13 askerimizin şehit olması hepimizin yüreğini yaraladı. Sadece 13 eve değil bütün Türkiye’ye ateş düştü adeta. Ancak evlatlarını bin bir emek ve gayret ile yetiştiren, onların vatana faydalı olması için gayret gösteren anneleri kadar içiniz yanabilir mi?
Evlatlarının acı haberini alan ve yüreğine ateşler düşen anneler gibi kim yanabilir? Ateş düştüğü yeri yakar diye güzel bir deyim var.
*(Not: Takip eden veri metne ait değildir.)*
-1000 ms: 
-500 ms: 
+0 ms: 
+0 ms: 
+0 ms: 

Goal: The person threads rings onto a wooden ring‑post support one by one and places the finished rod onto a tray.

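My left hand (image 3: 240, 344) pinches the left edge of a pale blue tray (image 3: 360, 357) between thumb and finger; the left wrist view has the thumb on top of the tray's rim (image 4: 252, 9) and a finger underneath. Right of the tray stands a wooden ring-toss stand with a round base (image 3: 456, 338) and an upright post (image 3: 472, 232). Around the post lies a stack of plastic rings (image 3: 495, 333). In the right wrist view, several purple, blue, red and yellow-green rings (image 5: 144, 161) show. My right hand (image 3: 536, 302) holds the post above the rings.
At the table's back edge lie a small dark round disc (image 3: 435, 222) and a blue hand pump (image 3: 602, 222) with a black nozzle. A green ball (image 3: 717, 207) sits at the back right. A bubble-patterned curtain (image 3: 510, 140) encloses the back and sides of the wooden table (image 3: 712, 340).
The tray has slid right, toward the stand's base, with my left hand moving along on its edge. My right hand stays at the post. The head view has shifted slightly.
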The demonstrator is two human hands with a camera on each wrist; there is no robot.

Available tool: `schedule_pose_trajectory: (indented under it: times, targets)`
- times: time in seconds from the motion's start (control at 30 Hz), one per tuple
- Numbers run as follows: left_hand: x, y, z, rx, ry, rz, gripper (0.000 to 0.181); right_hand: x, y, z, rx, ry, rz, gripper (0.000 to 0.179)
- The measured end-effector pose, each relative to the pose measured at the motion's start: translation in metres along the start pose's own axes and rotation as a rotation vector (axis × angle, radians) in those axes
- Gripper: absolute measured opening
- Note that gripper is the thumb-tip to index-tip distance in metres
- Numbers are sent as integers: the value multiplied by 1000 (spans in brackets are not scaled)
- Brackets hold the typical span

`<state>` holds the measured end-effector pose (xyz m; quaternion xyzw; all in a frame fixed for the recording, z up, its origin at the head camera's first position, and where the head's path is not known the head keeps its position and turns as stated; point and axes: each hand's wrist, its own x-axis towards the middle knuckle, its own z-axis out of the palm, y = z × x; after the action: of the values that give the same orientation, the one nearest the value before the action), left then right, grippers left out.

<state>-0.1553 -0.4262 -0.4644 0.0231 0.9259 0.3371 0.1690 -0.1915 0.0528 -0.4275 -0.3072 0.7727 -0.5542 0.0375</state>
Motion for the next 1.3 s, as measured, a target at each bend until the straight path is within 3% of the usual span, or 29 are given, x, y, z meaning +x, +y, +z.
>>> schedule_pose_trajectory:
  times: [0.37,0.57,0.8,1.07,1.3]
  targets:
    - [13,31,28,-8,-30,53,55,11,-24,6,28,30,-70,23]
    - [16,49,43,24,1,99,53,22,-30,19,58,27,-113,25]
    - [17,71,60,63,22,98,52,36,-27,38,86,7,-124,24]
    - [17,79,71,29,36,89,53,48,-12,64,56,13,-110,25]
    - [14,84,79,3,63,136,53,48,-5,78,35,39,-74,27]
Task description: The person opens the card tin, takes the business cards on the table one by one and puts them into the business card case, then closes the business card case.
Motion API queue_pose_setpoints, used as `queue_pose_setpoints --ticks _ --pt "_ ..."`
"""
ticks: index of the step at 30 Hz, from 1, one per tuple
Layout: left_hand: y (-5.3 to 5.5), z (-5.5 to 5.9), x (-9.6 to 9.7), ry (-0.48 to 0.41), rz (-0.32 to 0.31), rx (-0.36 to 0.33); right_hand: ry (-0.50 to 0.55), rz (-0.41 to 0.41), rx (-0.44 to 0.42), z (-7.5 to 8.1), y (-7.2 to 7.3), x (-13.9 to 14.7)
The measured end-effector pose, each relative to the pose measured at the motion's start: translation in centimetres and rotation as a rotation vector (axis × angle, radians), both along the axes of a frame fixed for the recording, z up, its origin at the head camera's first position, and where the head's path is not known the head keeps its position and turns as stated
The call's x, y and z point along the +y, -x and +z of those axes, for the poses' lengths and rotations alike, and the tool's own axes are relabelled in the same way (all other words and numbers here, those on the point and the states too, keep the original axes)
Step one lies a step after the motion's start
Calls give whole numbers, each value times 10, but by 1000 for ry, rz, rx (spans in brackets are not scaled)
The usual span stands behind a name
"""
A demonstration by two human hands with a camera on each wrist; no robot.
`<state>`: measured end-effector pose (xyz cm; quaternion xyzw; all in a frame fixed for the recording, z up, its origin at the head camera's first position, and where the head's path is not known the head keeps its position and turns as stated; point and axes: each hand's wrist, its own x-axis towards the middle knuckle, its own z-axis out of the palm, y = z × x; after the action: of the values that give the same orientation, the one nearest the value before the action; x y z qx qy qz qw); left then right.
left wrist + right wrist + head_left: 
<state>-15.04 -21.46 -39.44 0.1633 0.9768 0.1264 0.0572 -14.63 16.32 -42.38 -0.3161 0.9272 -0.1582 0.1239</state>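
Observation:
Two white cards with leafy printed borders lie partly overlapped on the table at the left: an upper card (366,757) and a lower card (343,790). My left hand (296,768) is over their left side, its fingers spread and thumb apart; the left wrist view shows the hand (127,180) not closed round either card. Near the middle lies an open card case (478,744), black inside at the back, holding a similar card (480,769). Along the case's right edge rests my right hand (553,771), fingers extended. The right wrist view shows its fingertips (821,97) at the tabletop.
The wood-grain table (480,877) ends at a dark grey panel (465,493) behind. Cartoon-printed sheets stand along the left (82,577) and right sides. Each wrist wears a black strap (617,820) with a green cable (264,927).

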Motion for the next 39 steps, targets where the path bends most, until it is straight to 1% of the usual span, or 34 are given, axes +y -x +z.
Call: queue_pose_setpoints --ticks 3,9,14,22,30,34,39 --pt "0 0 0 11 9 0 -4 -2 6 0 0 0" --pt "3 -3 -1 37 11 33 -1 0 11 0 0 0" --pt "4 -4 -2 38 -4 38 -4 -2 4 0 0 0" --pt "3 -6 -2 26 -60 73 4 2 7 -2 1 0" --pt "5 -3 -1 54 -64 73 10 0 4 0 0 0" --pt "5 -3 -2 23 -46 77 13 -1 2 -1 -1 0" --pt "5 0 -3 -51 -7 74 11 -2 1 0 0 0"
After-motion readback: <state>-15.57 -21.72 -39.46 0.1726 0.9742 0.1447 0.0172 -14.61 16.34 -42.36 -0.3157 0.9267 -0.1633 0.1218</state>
Gerçekten doğrudur. Şimdi birkaç kişi şehit cenazelerinde konuşacak, bazı kişiler hazırlanmış metinden acılarını duyuracak, STK’lar ve kanaat önderleri denilenler başsağlığı yayınlayacak, daha sonra da unutulup gidecek.
Avucuna kına yakarak “vatana kurban olsun” diyerek vatan görevi için askere gönderdiğiniz evladınızın adı geçecek mi diye televizyon başında gözlerinizi hiç kırpmadan haberleri dinlediniz mi? Şurası bir gerçek ki, kimse bir anne kadar yanamaz, bir baba kadar kahrolamaz, bir kardeş veya eş gibi gözyaşı dökemez.
Şimdi bu acı 13 ayrı ilimizde 13 ayrı ocakta yaşanmaktadır. Allah kimseye böyle bir acı vermesin. Yıllarca terörle mücadele eden ve vatan, bayrak için sınırlarda görev yapan 13 rütbeli kahraman şehitler için ne desek azdır.
Şehitlerimizi vatan toprağına emanet ettikten sonra unutmayacağız. Şehitlerimizin adını ve emanetlerini koruyacak, onlara devlet olarak sahip çıkacağız. Başka annelerin yanmaması ve başka gönüllere evlat acısı düşmemesi için üzerimiz ne düşüyorsa yapmalıyız. Şehitlerimize Allah’tan rahmet dilerim.